**REQUIRED WORK:** An exact repetition of the listing is required.

**GIVEN DATA:**
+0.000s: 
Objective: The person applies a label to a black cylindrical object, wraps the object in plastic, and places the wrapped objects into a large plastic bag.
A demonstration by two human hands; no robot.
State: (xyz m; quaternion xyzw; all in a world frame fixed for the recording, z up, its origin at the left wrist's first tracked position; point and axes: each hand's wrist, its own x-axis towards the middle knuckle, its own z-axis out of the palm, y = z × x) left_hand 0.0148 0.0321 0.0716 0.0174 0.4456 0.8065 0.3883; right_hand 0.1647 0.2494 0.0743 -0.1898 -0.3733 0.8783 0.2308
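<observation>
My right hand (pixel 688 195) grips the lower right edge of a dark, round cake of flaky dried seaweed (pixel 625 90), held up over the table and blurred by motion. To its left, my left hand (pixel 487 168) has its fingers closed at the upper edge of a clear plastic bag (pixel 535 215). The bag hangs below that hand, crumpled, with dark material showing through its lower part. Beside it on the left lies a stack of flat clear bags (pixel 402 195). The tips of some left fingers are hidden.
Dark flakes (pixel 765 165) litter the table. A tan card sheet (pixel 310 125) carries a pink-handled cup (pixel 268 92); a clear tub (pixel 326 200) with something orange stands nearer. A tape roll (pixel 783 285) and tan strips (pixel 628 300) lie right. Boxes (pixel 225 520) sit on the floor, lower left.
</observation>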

**SOLUTION FOR THIS TASK:**
+0.000s: 
Objective: The person applies a label to a black cylindrical object, wraps the object in plastic, and places the wrapped objects into a large plastic bag.
A demonstration by two human hands; no robot.
State: (xyz m; quaternion xyzw; all in a world frame fixed for the recording, z up, its origin at the left wrist's first tracked position; point and axes: each hand's wrist, its own x-axis towards the middle knuckle, its own z-axis out of the palm, y = z × x) left_hand 0.0148 0.0321 0.0716 0.0174 0.4456 0.8065 0.3883; right_hand 0.1647 0.2494 0.0743 -0.1898 -0.3733 0.8783 0.2308
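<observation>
My right hand (pixel 688 195) grips the lower right edge of a dark, round cake of flaky dried seaweed (pixel 625 90), held up over the table and blurred by motion. To its left, my left hand (pixel 487 168) has its fingers closed at the upper edge of a clear plastic bag (pixel 535 215). The bag hangs below that hand, crumpled, with dark material showing through its lower part. Beside it on the left lies a stack of flat clear bags (pixel 402 195). The tips of some left fingers are hidden.
Dark flakes (pixel 765 165) litter the table. A tan card sheet (pixel 310 125) carries a pink-handled cup (pixel 268 92); a clear tub (pixel 326 200) with something orange stands nearer. A tape roll (pixel 783 285) and tan strips (pixel 628 300) lie right. Boxes (pixel 225 520) sit on the floor, lower left.
</observation>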

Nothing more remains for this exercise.